According to the scientists, the ocean will benefit immensely if the global warming remains below two degrees Celsius. Hans-Otto Poertner, Ecophysiologist at Alfred-Wegener Institute, Co-Chair of United Nations Intergovernmental Panel on Climate Change (IPCC) Working Group II and deputy coordinator of BIOACID explains: “The Fifth Assessment Report AR5 of the IPCC has shown that the risks of severe impacts for some organisms and ecosystems increases strongly between 1.5 and 2 degrees. For example, with some uncertainty, just about 50 per cent of the coral reefs may remain intact if the increase in global mean temperature does not surpass 1.2 degrees. But these estimates do not include other stressors such as ocean acidification.“
Ocean acidification, “the other carbon dioxide problem” was addressed repeatedly during the side events and discussions at the two stands. “It is important to keep in mind that carbon dioxide emissions do not just lead to global warming and thus rising water temperature. Carbon dioxide is also taken up and dissolved in sea water, generating profound changes in its chemistry – with carry-on effects for organisms and ecosystems”, Dr. Jean Pierre Gattuso from Laboratoire d’Océanographie de Villefranche, CNRS and University Pierre et Marie Curie explains. “We have to consider there are two sides of the coin: On the one hand, the uptake of carbon dioxide moderates climate change but, on the other hand, it affects life in the ocean– with consequences for economy and society.”
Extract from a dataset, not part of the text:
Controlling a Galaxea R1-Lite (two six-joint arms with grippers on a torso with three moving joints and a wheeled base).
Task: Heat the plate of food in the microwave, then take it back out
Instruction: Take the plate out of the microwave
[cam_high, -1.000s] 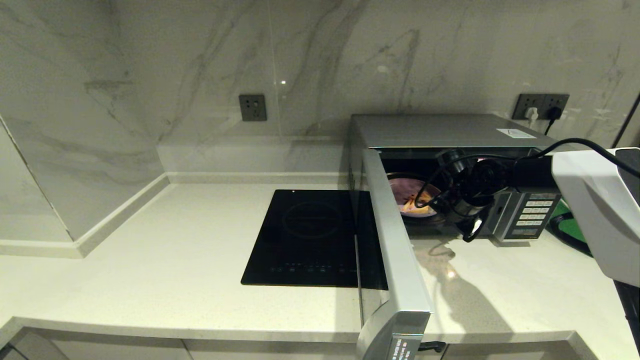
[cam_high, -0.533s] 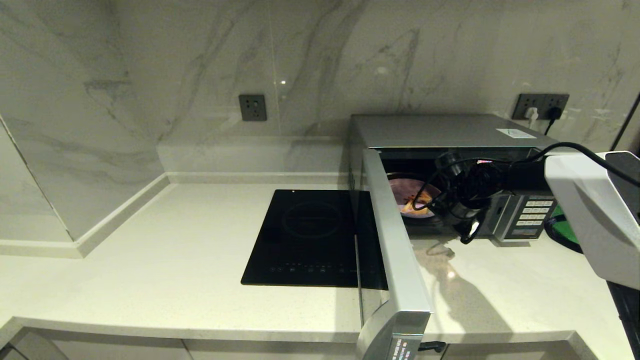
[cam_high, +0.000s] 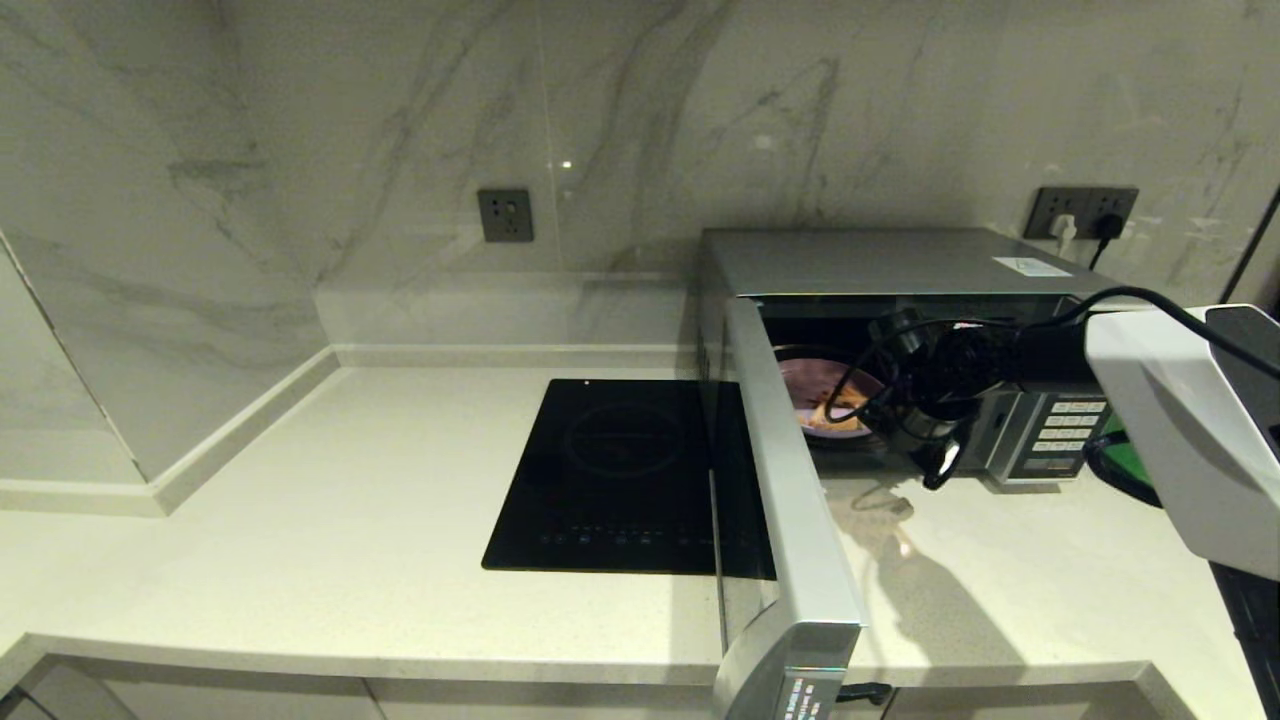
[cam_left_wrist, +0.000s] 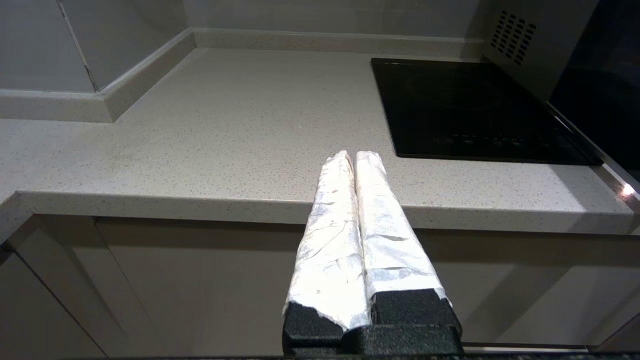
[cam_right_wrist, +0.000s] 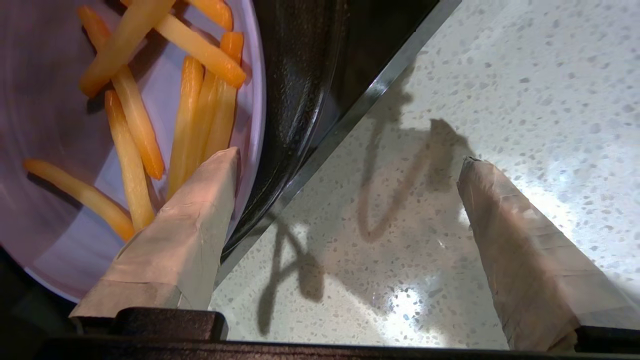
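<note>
The right tool (cam_right_wrist: 345, 165) is held at the mouth of the microwave (cam_high: 890, 262), its fingers spread wide and gripping nothing. One finger (cam_right_wrist: 185, 220) overlaps the near rim of the plate of food (cam_right_wrist: 55, 120), which lies on the dark turntable inside the cavity; the other finger is seen over the desk (cam_right_wrist: 525, 75) in front of the oven. The door (cam_high: 790, 500) stands fully open. Whether heating is already done cannot be told; the plate has yet to be gripped and carried out. The left tool (cam_left_wrist: 356, 157) is parked closed and empty at the desk's front edge, well apart from the microwave.
</note>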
In order to keep track with changes in the ocean, a thorough observation system is needed, Dr. Phil Williamson, Natural Environment Research Council (NERC) and University of East Anglia, states. “Detecting and measuring the changes that evolve in the ocean helps us to manage them and to bring about mitigation actions.“
Now that the foundation is laid for a way out of fossil fuels and a massive reduction of greenhouse gas emissions, climate scientists and stakeholders call for action. The interaction between ocean science and policy will continue to specify future pathways of climate change. In article 21 of the Paris agreement, the conference of the Parties “invites the Intergovernmental Panel on Climate Change to provide a special report in 2018 on the impacts of global warming of 1.5 degrees Celsius above pre-industrial levels and related global greenhouse gas emission pathways”, and the IPCC presently considers a special report on the oceans. Science will thus continue to inform the UNFCCC about the best possible climate targets and solution pathways.
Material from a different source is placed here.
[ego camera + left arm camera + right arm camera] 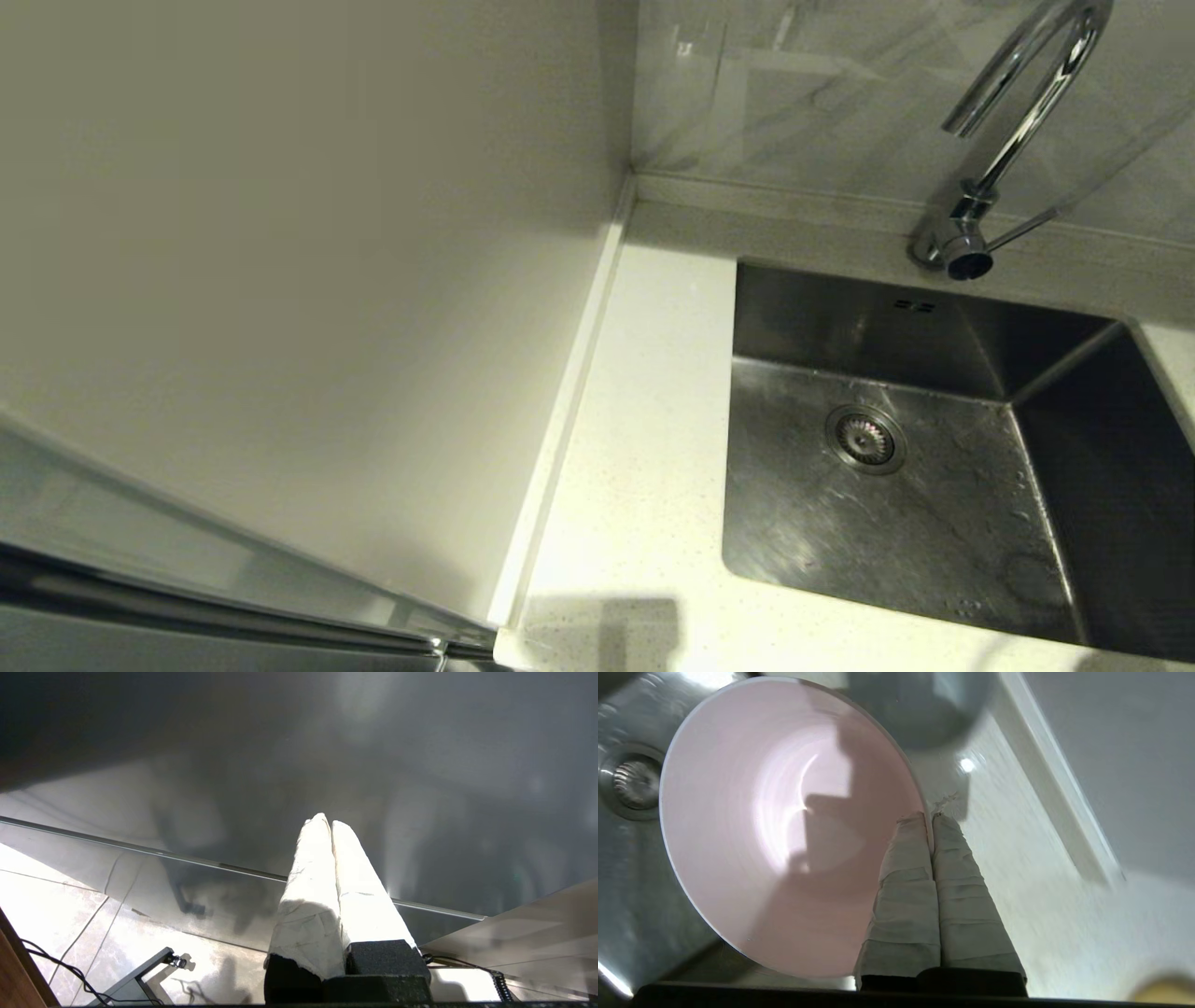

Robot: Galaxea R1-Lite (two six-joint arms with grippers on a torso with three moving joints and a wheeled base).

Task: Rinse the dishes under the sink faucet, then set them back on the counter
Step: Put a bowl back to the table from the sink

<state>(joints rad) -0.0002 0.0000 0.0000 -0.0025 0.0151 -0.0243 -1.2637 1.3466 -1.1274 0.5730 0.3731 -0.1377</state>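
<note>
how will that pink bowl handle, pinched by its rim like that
The pink bowl looks rigid and glazed, so probably slick, more so if wet. The right gripper pinches only its thin rim, so it may pivot or slip. It seems breakable if dropped over the sink.

A big dark shiny panel point(233, 788) fills the space past the tips of the left gripper's fingers point(308, 896). A thin silver strip point(187, 861) runs across it, behind the fingers. Beside the fingers, lower down, are pale floor tiles point(56, 905). On them lie a thin black cable point(60, 970) and a grey metal bracket point(140, 973). A curly black cord point(496, 977) lies on the fingers' other side. The head view shows a plain cream wall panel point(280, 233) and grey marbled wall tiles point(822, 93).
</note>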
Achieving ambitious objectives after the Paris agreement will much depend on maintaining the COP21 momentum in all segments of society. The efforts of marine scientists to work together at an international level and with NGOs were successful in getting the ocean visible in the climate scene. Designing and implementing efficient action for a healthy ocean for future generations requires that these efforts be pursued and amplified.